**Problem description:**
Return the entries that follow exactly, with no images.

☆ ☆ ☆ ☆ ☆

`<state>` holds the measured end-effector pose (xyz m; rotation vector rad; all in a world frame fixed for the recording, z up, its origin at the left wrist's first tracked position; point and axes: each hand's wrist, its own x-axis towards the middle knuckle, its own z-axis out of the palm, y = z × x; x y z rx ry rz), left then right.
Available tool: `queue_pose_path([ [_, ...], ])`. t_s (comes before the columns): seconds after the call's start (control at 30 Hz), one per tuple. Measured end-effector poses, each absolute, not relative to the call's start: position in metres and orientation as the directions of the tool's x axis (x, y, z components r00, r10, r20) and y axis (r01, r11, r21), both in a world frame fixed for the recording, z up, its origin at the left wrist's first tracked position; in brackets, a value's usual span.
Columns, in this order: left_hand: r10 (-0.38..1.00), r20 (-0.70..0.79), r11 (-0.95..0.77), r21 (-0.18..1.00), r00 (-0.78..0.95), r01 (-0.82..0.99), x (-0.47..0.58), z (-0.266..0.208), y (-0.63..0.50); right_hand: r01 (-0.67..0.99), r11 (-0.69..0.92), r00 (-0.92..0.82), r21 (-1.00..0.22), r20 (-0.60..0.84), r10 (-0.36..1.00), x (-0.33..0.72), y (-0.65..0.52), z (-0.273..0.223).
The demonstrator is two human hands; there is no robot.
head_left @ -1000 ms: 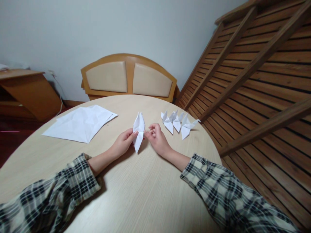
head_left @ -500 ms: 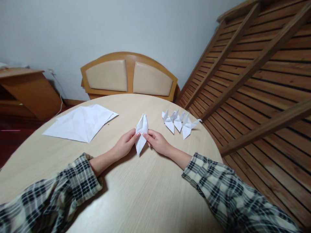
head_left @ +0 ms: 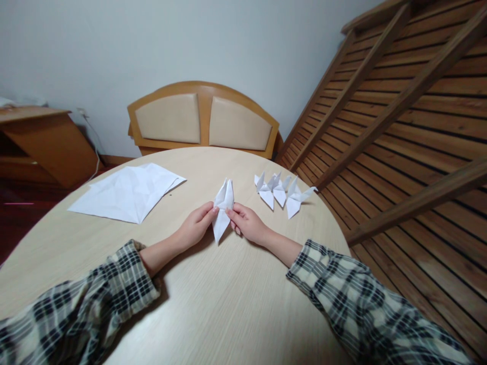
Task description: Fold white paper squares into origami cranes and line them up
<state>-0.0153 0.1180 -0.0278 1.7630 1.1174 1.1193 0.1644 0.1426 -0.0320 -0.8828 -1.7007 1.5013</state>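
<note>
A piece of folded white paper (head_left: 222, 223), long and diamond-shaped with two narrow points at its far end, is held over the middle of the table. My left hand (head_left: 196, 224) pinches its left edge, thumb on top. On the opposite edge, my right hand (head_left: 248, 222) grips it the same way, with the fingers partly hidden beneath. To the right stand three white paper cranes: one on the left (head_left: 265, 191), one in the middle (head_left: 279, 190) and one on the right (head_left: 295, 200).
Flat sheets of creased white paper (head_left: 127, 195) lie on the left of the round wooden table (head_left: 228, 304). Behind the table is a padded chair back (head_left: 205, 119). A slatted wooden panel (head_left: 399, 116) leans at the right, and a wooden desk (head_left: 41, 137) stands at far left.
My right thumb has slid slightly right, toward the folded paper's edge. Both hands keep their hold, and the cranes and sheets stay where they were.
</note>
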Motion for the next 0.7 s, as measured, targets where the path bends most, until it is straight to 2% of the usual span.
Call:
queue_pose_path([
  [0.2,0.951,0.202,-0.231,0.968,0.234,0.104,-0.0149,-0.0285,0.1176,0.031,0.077,-0.495,-0.997,0.052,0.867,0.1649,0.1434,-0.0327],
  [0.33,0.952,0.255,-0.265,0.963,0.172,0.042,-0.0133,-0.0298,0.1161,0.024,0.054,-0.473,-0.998,0.036,0.881,0.1646,0.1438,-0.0319],
  [0.43,0.940,0.320,-0.333,0.936,0.121,0.113,-0.0126,-0.0300,0.1140,0.020,0.050,-0.471,-0.999,0.035,0.882,0.1644,0.1430,-0.0304],
  [0.57,0.932,0.292,-0.343,0.899,0.213,0.272,-0.0134,-0.0305,0.1114,0.006,0.084,-0.479,-0.996,0.070,0.875,0.1643,0.1404,-0.0275],
  [0.7,0.919,0.304,-0.375,0.872,0.252,0.314,-0.0132,-0.0297,0.1100,-0.005,0.152,-0.496,-0.988,0.135,0.858,0.1633,0.1366,-0.0269],
])
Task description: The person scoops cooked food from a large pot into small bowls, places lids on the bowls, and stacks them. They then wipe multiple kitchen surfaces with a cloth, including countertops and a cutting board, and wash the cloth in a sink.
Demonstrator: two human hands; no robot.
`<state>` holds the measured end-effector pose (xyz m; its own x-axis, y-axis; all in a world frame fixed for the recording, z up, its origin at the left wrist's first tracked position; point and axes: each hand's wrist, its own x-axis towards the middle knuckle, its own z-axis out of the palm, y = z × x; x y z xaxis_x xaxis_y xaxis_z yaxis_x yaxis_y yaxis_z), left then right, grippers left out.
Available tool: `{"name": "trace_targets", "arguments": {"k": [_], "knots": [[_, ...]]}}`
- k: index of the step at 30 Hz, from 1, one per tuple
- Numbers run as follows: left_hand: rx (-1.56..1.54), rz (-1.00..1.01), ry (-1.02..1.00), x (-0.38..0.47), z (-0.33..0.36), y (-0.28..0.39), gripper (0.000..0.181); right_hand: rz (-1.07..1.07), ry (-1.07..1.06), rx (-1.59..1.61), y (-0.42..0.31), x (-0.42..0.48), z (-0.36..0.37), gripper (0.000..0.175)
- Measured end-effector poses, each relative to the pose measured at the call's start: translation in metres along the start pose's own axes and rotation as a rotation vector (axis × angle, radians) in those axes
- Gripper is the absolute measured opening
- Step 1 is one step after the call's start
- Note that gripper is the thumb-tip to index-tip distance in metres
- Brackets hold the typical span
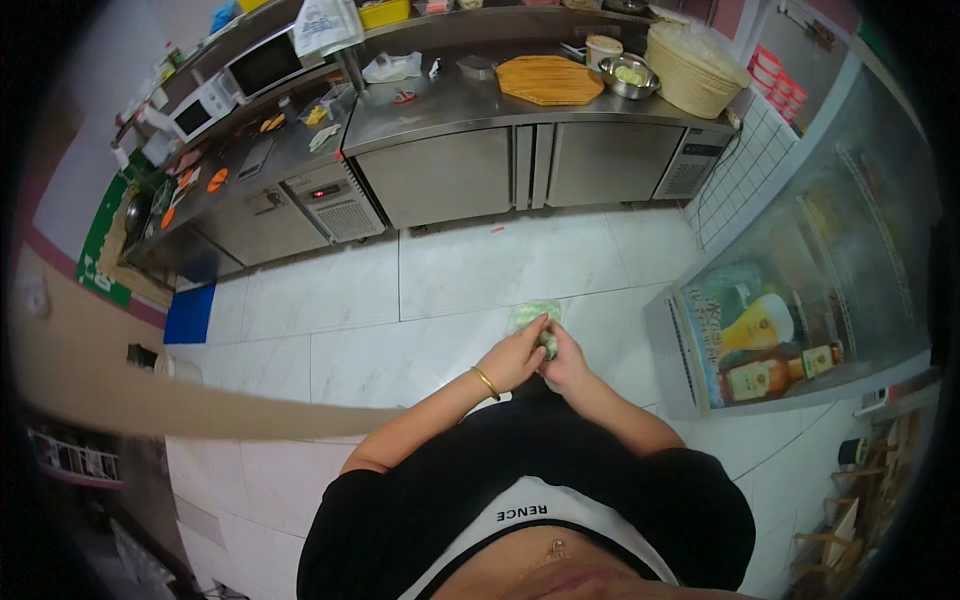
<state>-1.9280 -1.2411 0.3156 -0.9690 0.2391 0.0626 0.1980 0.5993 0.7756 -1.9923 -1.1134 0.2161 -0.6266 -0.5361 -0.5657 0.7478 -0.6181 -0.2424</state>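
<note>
A clear plastic bag with pale green contents [537,310] hangs in front of me, its gathered part between my two hands. My left hand [517,358], with a gold bangle at the wrist, is at the bag's bunched part from the left side, fingers bent over it. My right hand [566,360] closes around the same part from the right side. The fingertips of both hands meet near the top of the bunch. What the bag holds is too small to tell, and its lower end is partly hidden by the fingers.
A steel counter [450,112] across the room bears a wooden board [550,80], a steel bowl [630,88] and a woven basket [690,71]. A glass-door drinks fridge [795,285] stands at right. A beige wall edge [247,405] lies at left. A blue mat [190,315] is on the tiled floor.
</note>
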Motion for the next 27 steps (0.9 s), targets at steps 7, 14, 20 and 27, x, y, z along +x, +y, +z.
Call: {"name": "trace_targets", "arguments": {"k": [7,14,20,27], "knots": [[-0.135,-0.307,0.361,0.062,-0.113,-0.226,0.047,-0.256,0.164,-0.080,-0.114,0.196,0.071,0.023],[-0.398,-1.319,0.805,-0.150,-0.152,-0.448,0.031,-0.841,0.403,-0.493,-0.250,0.424,0.155,0.022],[-0.399,-1.699,0.429,-0.131,-0.126,-0.467,0.029,-1.285,0.731,-1.022,-0.349,0.558,0.255,0.028],[-0.236,-1.458,0.429,-0.014,-0.268,-0.599,0.027,-1.149,1.035,-2.006,-0.346,0.717,0.291,0.039]]}}
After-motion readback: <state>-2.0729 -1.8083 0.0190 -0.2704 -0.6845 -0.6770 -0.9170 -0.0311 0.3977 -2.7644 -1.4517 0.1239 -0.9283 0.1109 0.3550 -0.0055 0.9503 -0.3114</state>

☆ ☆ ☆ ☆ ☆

**Answer section:**
`<state>` holds the measured end-effector pose (xyz m; rotation vector rad; all in a world frame fixed for the recording, z up, its origin at the left wrist's first tracked position; point and axes: each hand's wrist, its own x-axis towards the middle knuckle, its own z-axis out of the palm, y = z × x; x y z rx ry rz), left then right.
Available tool: `queue_pose_path([ [_, ...], ])`. t_s (comes before the columns): seconds after the call's start (control at 30 Hz), one per tuple. Measured end-effector poses, each absolute, not relative to the call's start: position in metres and orientation as the directions of the tool's x axis (x, y, z components r00, r10, r20) and y axis (r01, r11, r21), both in a world frame fixed for the recording, z up, its origin at the left wrist's first tracked position; in brackets, a value's usual span.
Columns, in this order: left_hand: r10 (-0.38..1.00), r20 (-0.70..0.79), r11 (-0.95..0.77), r21 (-0.18..1.00), r00 (-0.78..0.95), r01 (-0.82..0.99), x (-0.47..0.58), z (-0.266..0.208), y (-0.63..0.50); right_hand: r01 (-0.67..0.99), r11 (-0.69..0.92), r00 (-0.92..0.82), r21 (-1.00..0.22), r20 (-0.60..0.84), r10 (-0.36..1.00), x (-0.33..0.72), y (-0.65..0.52), z (-0.273..0.223).
The demonstrator is two human hands; there is no robot.
head_left @ -1000 ms: 
head_left @ -500 ms: 
head_left @ +0 ms: 
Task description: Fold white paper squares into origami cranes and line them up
<state>-0.0153 0.1180 -0.0278 1.7630 1.1174 1.1193 0.1644 0.1426 -0.0320 -0.8828 -1.7007 1.5013</state>
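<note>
A piece of folded white paper (head_left: 222, 223), long and diamond-shaped with two narrow points at its far end, is held over the middle of the table. My left hand (head_left: 196, 224) pinches its left edge, thumb on top. On the opposite edge, my right hand (head_left: 248, 222) grips it the same way, with the fingers partly hidden beneath. To the right stand three white paper cranes: one on the left (head_left: 265, 191), one in the middle (head_left: 279, 190) and one on the right (head_left: 295, 200).
Flat sheets of creased white paper (head_left: 127, 195) lie on the left of the round wooden table (head_left: 228, 304). Behind the table is a padded chair back (head_left: 205, 119). A slatted wooden panel (head_left: 399, 116) leans at the right, and a wooden desk (head_left: 41, 137) stands at far left.
My right thumb has slid slightly right, toward the folded paper's edge. Both hands keep their hold, and the cranes and sheets stay where they were.
</note>
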Motion for the next 0.7 s, as measured, targets where the path bends most, until it is straight to 2% of the usual span.
Call:
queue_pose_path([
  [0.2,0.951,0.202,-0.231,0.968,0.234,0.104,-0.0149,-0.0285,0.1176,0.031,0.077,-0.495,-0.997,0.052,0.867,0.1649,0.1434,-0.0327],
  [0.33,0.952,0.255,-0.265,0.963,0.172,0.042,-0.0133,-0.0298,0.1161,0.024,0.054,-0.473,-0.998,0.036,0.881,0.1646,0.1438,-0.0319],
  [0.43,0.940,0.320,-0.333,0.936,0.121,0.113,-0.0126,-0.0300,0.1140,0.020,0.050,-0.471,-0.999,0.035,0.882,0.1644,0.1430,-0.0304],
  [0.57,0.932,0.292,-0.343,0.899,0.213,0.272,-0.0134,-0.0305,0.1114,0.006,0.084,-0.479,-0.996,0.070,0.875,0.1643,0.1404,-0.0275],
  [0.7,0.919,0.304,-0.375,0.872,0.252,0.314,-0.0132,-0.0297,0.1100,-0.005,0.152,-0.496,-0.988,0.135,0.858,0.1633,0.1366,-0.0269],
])
Task description: The person scoops cooked food from a large pot into small bowls, places lids on the bowls, and stacks them. They then wipe multiple kitchen surfaces with a cloth, including countertops and a cutting board, and wash the cloth in a sink.
Demonstrator: two human hands; no robot.
`<state>` holds the measured end-effector pose (xyz m; its own x-axis, y-axis; all in a world frame fixed for the recording, z up, its origin at the left wrist's first tracked position; point and axes: each hand's wrist, its own x-axis towards the middle knuckle, its own z-axis out of the palm, y = z × x; x y z xaxis_x xaxis_y xaxis_z yaxis_x yaxis_y yaxis_z), left then right, grippers left out.
Available tool: `{"name": "trace_targets", "arguments": {"k": [_], "knots": [[_, ...]]}}`
- k: index of the step at 30 Hz, from 1, one per tuple
- Numbers run as follows: left_hand: rx (-1.56..1.54), rz (-1.00..1.01), ry (-1.02..1.00), x (-0.38..0.47), z (-0.33..0.36), y (-0.28..0.39), gripper (0.000..0.181); right_hand: rz (-1.07..1.07), ry (-1.07..1.06), rx (-1.59..1.61), y (-0.42..0.31), x (-0.42..0.48), z (-0.36..0.37), gripper (0.000..0.175)
- Measured end-effector poses, each relative to the pose measured at the call's start: translation in metres along the start pose's own axes and rotation as a rotation vector (axis × angle, radians) in those axes
- Gripper is the absolute measured opening
- Step 1 is one step after the call's start
- Note that gripper is the thumb-tip to index-tip distance in metres
- Brackets hold the typical span
<state>-1.9280 -1.2411 0.3156 -0.9690 0.2391 0.0626 0.1980 0.5993 0.7756 -1.9923 -1.1134 0.2161 -0.6266 -0.5361 -0.5657 0.7478 -0.6181 -0.2424</state>
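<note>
A clear plastic bag with pale green contents [537,310] hangs in front of me, its gathered part between my two hands. My left hand [517,358], with a gold bangle at the wrist, is at the bag's bunched part from the left side, fingers bent over it. My right hand [566,360] closes around the same part from the right side. The fingertips of both hands meet near the top of the bunch. What the bag holds is too small to tell, and its lower end is partly hidden by the fingers.
A steel counter [450,112] across the room bears a wooden board [550,80], a steel bowl [630,88] and a woven basket [690,71]. A glass-door drinks fridge [795,285] stands at right. A beige wall edge [247,405] lies at left. A blue mat [190,315] is on the tiled floor.
</note>
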Motion for the next 27 steps (0.9 s), targets at steps 7, 14, 20 and 27, x, y, z along +x, +y, +z.
Call: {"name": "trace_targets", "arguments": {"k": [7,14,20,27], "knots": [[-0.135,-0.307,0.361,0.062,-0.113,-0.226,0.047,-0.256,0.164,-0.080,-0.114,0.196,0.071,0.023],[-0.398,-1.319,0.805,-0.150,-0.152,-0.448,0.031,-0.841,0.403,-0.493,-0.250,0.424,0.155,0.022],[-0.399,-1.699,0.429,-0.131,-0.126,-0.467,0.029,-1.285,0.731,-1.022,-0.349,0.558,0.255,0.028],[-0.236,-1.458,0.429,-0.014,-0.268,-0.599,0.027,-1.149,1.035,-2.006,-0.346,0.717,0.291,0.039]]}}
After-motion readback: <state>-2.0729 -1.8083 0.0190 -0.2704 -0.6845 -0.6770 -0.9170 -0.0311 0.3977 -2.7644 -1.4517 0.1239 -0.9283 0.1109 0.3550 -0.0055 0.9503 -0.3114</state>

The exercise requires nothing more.